__TASK DESCRIPTION__
Restate all data exactly. No images.

__DATA RECORDS__
=== Section Start ===
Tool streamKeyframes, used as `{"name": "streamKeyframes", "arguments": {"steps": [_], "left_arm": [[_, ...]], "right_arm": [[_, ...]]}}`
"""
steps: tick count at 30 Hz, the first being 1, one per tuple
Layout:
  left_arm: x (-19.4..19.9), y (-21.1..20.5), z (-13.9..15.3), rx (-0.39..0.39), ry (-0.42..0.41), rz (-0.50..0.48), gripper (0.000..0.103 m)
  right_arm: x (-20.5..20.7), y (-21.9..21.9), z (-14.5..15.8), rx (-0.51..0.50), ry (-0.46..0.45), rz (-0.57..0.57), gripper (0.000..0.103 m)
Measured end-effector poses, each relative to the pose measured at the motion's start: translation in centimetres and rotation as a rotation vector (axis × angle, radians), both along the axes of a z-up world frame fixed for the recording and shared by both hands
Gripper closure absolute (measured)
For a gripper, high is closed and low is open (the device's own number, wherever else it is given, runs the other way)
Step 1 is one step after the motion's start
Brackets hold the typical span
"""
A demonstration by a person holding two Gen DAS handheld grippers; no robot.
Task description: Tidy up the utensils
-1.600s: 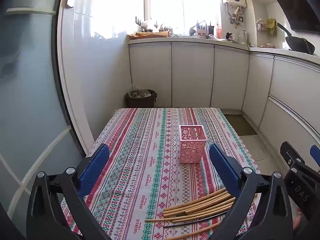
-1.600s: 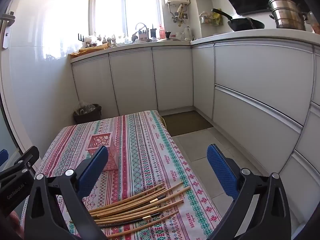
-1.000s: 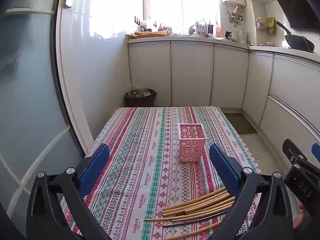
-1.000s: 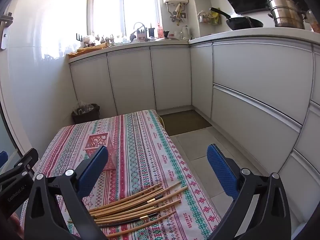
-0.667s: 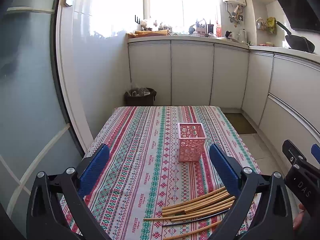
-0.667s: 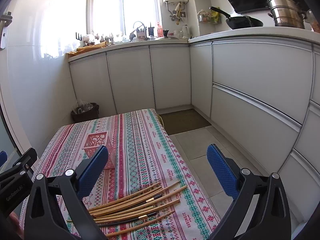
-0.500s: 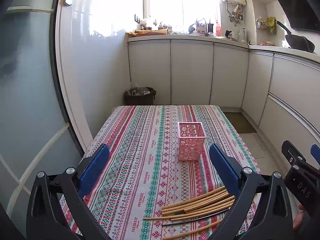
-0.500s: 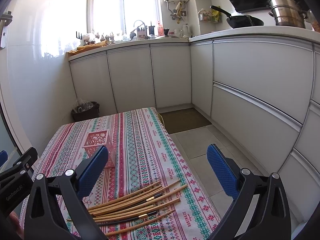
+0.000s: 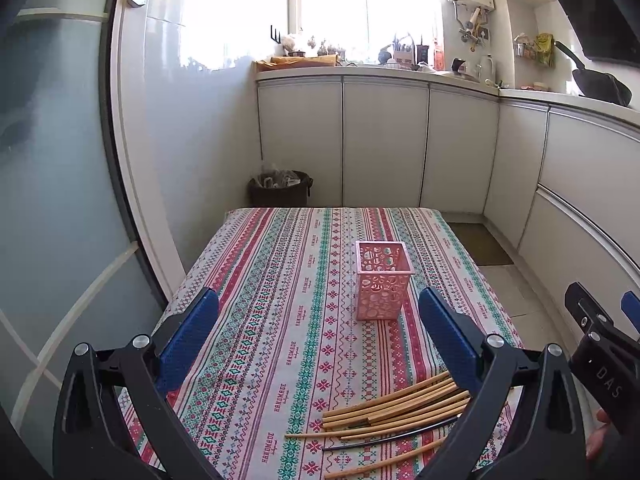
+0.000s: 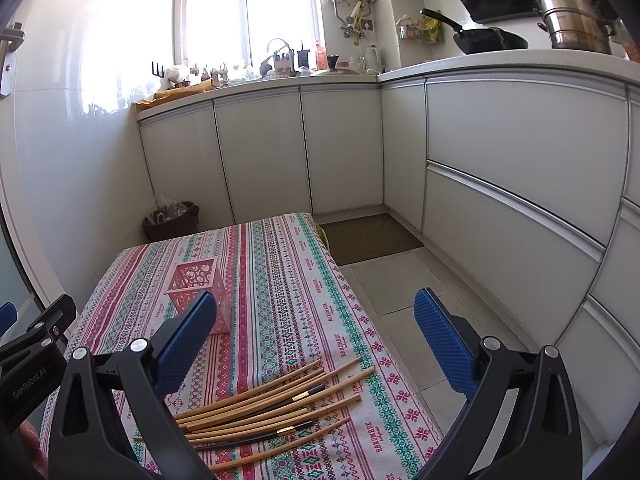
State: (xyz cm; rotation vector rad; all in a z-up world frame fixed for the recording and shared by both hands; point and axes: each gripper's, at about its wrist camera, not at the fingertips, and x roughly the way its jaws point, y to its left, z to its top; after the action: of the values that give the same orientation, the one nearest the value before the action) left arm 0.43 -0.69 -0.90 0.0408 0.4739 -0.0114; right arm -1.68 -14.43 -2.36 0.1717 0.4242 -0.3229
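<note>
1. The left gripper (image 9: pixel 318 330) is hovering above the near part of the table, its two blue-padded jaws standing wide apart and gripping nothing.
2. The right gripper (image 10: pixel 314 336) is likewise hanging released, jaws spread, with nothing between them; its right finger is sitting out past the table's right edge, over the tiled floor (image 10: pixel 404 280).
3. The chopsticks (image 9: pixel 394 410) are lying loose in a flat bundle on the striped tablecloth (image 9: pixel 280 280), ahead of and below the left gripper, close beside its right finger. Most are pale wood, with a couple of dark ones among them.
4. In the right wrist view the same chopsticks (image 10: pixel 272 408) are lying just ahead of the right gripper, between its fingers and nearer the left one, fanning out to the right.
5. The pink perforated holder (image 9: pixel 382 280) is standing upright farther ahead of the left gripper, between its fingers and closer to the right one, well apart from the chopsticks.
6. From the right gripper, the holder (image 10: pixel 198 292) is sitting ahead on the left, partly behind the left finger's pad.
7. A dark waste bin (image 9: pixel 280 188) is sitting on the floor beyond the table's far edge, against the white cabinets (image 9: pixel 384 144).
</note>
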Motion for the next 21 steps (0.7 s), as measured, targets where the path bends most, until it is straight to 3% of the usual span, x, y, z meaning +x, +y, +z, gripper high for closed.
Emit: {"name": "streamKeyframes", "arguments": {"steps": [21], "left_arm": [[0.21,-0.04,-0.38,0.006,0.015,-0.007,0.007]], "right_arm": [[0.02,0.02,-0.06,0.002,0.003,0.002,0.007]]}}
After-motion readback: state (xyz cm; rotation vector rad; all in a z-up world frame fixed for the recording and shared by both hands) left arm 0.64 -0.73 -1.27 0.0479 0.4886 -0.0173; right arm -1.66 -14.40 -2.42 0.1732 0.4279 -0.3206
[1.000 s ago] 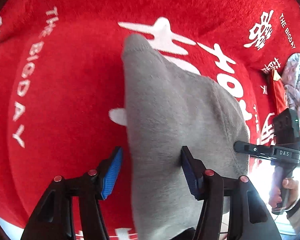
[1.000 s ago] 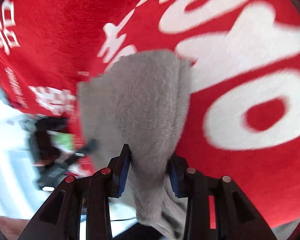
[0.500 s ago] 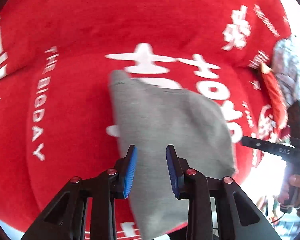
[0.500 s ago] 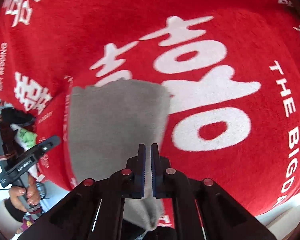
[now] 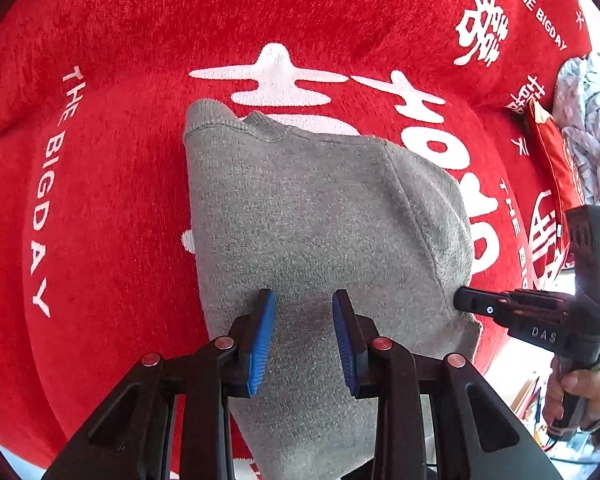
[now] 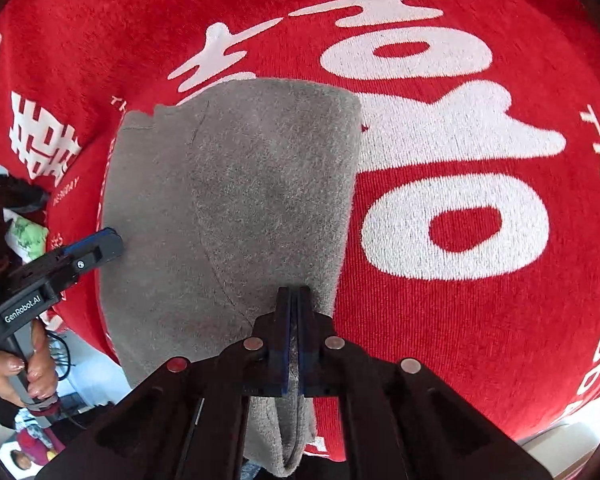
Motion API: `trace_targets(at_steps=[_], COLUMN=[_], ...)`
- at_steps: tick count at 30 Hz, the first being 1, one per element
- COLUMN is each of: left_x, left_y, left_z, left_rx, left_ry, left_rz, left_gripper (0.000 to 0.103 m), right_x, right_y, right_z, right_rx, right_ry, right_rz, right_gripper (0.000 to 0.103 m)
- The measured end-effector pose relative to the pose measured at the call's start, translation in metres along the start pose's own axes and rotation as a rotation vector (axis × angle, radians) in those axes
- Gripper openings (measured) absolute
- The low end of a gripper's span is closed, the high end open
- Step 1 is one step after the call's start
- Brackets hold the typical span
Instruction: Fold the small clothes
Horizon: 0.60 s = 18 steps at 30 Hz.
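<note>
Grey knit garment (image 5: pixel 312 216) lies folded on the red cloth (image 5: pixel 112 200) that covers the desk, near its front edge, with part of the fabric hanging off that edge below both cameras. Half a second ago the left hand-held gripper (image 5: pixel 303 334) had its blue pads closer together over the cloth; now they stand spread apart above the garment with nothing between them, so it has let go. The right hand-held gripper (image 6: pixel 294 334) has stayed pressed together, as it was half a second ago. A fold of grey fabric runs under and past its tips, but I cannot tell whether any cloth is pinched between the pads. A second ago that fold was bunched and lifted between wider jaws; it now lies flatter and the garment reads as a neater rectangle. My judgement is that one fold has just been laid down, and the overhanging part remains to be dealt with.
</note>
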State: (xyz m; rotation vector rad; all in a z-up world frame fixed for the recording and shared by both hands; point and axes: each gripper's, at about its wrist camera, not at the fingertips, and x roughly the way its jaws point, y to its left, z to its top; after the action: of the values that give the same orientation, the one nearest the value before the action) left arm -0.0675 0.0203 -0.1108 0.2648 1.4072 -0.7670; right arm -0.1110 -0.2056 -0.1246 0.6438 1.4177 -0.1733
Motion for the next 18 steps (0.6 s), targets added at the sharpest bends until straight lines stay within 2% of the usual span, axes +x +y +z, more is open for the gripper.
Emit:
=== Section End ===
__SOLUTION TO THIS PROBLEM__
Tool streamKeyframes, used as `{"name": "streamKeyframes", "arguments": {"steps": [_], "left_arm": [[_, ...]], "right_arm": [[_, ...]]}}`
"""
steps: tick count at 30 Hz, the first being 1, one per tuple
Layout:
  left_arm: x (-19.4..19.9), y (-21.1..20.5), z (-13.9..15.3), rx (-0.39..0.39), ry (-0.42..0.41), rz (-0.50..0.48), gripper (0.000..0.103 m)
  right_arm: x (-20.5..20.7), y (-21.9..21.9), z (-14.5..15.8), rx (-0.51..0.50), ry (-0.46..0.45), rz (-0.57..0.57), gripper (0.000..0.103 m)
Measured end-effector poses, each relative to the pose measured at the motion's start: translation in centimetres and rotation as a rotation vector (axis × angle, radians), both along the axes of a z-up world frame fixed for the recording and shared by both hands
Gripper closure absolute (measured)
For a gripper, high is closed and low is open (the device's own number, wherever else it is given, runs the other way)
Step 1 is one step after the motion's start
Brackets hold the typical span
"""
A demonstration by a person holding two Gen DAS handheld grippers; no robot.
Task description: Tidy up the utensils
-1.600s: 
-1.600s: 
-1.000s: 
-1.000s: 
-0.667s: 
-0.667s: 
-0.500s: 
-0.500s: 
+0.000s: 
+0.000s: 
State: (xyz cm; rotation vector rad; all in a z-up world frame fixed for the recording and shared by both hands; point and axes: each gripper's, at about its wrist camera, not at the fingertips, and x roughly the way its jaws point, y to its left, z to its top; after the action: of the values that give the same orientation, the one nearest the value before the action) left arm 0.43 -0.69 -0.90 0.0408 0.4739 -0.0114; right arm -1.68 -14.43 -2.36 0.1717 0.4242 -0.3229
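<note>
1. The left gripper (image 9: pixel 318 330) is hovering above the near part of the table, its two blue-padded jaws standing wide apart and gripping nothing.
2. The right gripper (image 10: pixel 314 336) is likewise hanging released, jaws spread, with nothing between them; its right finger is sitting out past the table's right edge, over the tiled floor (image 10: pixel 404 280).
3. The chopsticks (image 9: pixel 394 410) are lying loose in a flat bundle on the striped tablecloth (image 9: pixel 280 280), ahead of and below the left gripper, close beside its right finger. Most are pale wood, with a couple of dark ones among them.
4. In the right wrist view the same chopsticks (image 10: pixel 272 408) are lying just ahead of the right gripper, between its fingers and nearer the left one, fanning out to the right.
5. The pink perforated holder (image 9: pixel 382 280) is standing upright farther ahead of the left gripper, between its fingers and closer to the right one, well apart from the chopsticks.
6. From the right gripper, the holder (image 10: pixel 198 292) is sitting ahead on the left, partly behind the left finger's pad.
7. A dark waste bin (image 9: pixel 280 188) is sitting on the floor beyond the table's far edge, against the white cabinets (image 9: pixel 384 144).
</note>
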Motion for the next 21 steps (0.7 s), as measured, targets where the path bends most, until it is straight to 3% of the usual span, x, y, z meaning +x, +y, +z, gripper high for closed.
Emit: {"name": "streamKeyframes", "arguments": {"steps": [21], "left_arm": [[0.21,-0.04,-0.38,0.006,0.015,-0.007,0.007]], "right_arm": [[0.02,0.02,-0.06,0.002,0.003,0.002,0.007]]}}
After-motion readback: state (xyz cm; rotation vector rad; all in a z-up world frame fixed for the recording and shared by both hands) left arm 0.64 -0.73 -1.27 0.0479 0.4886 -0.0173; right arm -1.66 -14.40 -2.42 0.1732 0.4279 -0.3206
[1.000 s ago] 
[1.000 s ago] 
[0.500 s ago] 
[0.500 s ago] 
[now] 
[now] 
Motion API: `trace_targets(at_steps=[_], COLUMN=[_], ...)`
- at_steps: tick count at 30 Hz, the first being 1, one per element
- COLUMN is each of: left_x, left_y, left_z, left_rx, left_ry, left_rz, left_gripper (0.000 to 0.103 m), right_x, right_y, right_z, right_rx, right_ry, right_rz, right_gripper (0.000 to 0.103 m)
- The measured end-effector pose relative to the pose measured at the call's start, translation in metres along the start pose's own axes and rotation as a rotation vector (axis × angle, radians) in those axes
- Gripper openings (measured) absolute
- The low end of a gripper's span is closed, the high end open
- Step 1 is one step after the call's start
- Brackets hold the typical span
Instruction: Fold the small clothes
Horizon: 0.60 s = 18 steps at 30 Hz.
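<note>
Grey knit garment (image 5: pixel 312 216) lies folded on the red cloth (image 5: pixel 112 200) that covers the desk, near its front edge, with part of the fabric hanging off that edge below both cameras. Half a second ago the left hand-held gripper (image 5: pixel 303 334) had its blue pads closer together over the cloth; now they stand spread apart above the garment with nothing between them, so it has let go. The right hand-held gripper (image 6: pixel 294 334) has stayed pressed together, as it was half a second ago. A fold of grey fabric runs under and past its tips, but I cannot tell whether any cloth is pinched between the pads. A second ago that fold was bunched and lifted between wider jaws; it now lies flatter and the garment reads as a neater rectangle. My judgement is that one fold has just been laid down, and the overhanging part remains to be dealt with.
</note>
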State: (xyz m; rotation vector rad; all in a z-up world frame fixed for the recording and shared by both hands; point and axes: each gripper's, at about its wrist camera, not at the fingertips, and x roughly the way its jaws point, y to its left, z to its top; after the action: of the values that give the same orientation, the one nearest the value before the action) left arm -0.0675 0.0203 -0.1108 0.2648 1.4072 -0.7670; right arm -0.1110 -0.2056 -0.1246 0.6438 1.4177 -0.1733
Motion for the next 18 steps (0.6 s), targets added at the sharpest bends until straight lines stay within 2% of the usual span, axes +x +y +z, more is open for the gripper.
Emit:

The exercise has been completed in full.